Scan the records below for the line containing "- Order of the" and the line containing "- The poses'". Copy both, plus every line between, exactly.

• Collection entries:
━━━━━━━━━━

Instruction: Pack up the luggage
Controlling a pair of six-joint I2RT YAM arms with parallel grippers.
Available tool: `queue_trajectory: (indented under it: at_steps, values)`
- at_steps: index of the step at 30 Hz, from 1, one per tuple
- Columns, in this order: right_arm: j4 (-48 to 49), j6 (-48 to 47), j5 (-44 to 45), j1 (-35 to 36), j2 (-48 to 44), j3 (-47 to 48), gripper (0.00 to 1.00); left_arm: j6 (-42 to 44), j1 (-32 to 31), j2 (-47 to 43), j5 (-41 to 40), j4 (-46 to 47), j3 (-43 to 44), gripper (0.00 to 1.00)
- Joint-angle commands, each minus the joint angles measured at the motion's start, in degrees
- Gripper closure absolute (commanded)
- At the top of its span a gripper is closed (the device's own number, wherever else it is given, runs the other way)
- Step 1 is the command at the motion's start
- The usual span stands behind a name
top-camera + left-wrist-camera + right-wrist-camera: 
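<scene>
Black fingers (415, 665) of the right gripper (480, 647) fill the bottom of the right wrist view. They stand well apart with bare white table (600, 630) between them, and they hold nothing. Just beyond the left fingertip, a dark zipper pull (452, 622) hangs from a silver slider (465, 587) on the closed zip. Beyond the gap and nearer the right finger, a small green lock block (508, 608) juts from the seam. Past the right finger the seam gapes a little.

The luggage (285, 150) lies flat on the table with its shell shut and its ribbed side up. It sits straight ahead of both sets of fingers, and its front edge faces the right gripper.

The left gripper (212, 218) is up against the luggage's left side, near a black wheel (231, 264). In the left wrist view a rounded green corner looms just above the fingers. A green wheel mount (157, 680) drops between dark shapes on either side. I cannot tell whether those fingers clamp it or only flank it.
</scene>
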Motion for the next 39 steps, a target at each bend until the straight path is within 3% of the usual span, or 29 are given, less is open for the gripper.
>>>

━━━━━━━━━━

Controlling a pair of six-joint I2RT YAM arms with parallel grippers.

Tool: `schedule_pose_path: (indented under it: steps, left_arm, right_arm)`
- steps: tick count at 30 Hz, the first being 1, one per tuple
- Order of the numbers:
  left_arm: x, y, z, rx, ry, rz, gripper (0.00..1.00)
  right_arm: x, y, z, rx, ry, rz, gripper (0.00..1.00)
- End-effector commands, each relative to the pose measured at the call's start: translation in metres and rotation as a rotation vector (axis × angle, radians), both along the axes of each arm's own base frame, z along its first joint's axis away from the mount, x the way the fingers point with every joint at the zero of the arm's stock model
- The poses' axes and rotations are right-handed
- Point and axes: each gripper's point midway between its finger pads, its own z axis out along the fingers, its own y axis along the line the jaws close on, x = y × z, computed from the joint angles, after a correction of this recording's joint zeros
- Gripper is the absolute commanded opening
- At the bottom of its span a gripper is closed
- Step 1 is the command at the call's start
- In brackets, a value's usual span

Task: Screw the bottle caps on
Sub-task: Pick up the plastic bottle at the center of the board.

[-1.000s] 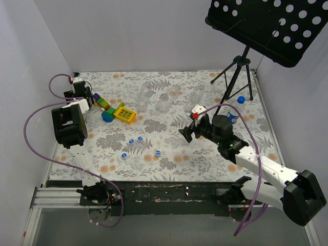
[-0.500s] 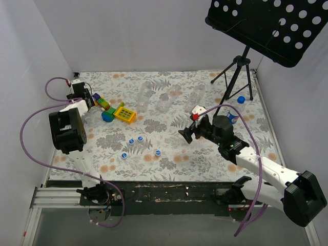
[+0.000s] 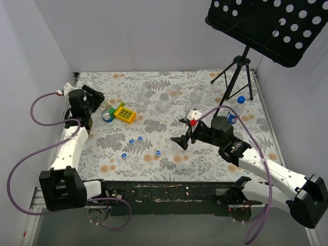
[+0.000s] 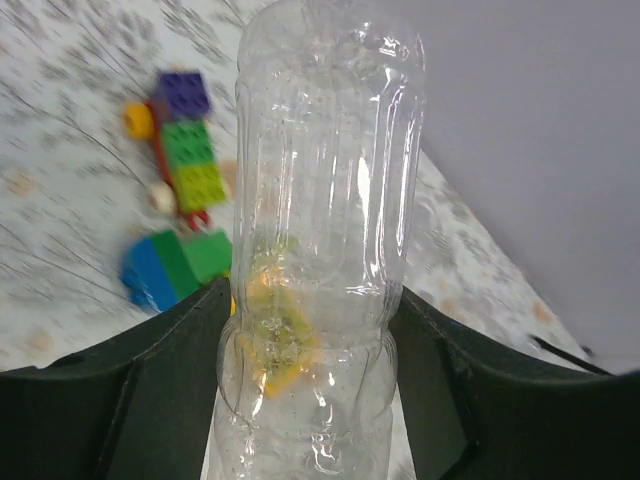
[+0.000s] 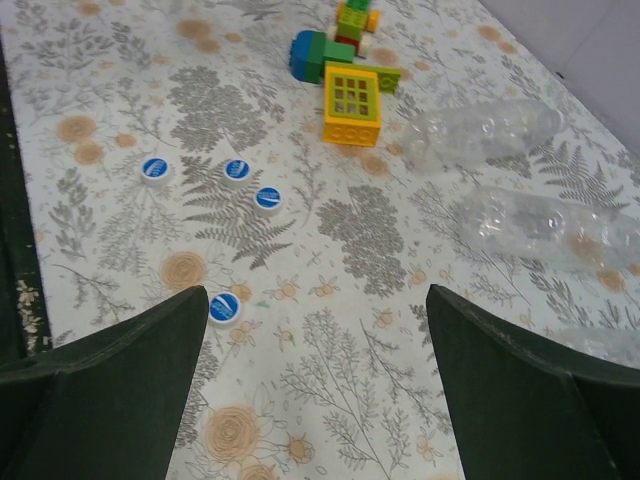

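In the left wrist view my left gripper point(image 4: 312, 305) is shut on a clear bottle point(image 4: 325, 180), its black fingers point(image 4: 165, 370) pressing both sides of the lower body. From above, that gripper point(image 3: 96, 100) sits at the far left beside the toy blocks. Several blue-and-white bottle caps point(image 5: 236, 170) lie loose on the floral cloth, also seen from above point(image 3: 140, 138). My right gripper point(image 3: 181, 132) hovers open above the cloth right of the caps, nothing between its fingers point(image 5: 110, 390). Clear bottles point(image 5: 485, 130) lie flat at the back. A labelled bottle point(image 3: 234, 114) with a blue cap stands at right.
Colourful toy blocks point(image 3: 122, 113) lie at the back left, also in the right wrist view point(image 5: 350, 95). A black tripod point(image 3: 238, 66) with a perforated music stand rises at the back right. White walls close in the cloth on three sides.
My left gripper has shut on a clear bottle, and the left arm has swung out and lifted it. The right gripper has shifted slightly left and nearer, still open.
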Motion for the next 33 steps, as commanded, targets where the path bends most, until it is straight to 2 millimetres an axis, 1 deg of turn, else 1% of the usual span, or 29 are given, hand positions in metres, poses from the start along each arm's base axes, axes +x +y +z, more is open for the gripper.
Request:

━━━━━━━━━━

• Reply to the exercise:
- Order of the numbers:
  left_arm: x, y, z, rx, ry, rz, gripper (0.00..1.00)
  right_arm: x, y, z, rx, ry, rz, gripper (0.00..1.00)
- End-effector commands, each relative to the pose measured at the call's start: translation in metres and rotation as a rotation vector (axis × angle, radians), both along the axes of each arm's own base frame, z along its first joint's axis away from the mount, x the way the fingers point with every joint at the zero of the arm's stock model
- The poses' axes and rotations are right-handed

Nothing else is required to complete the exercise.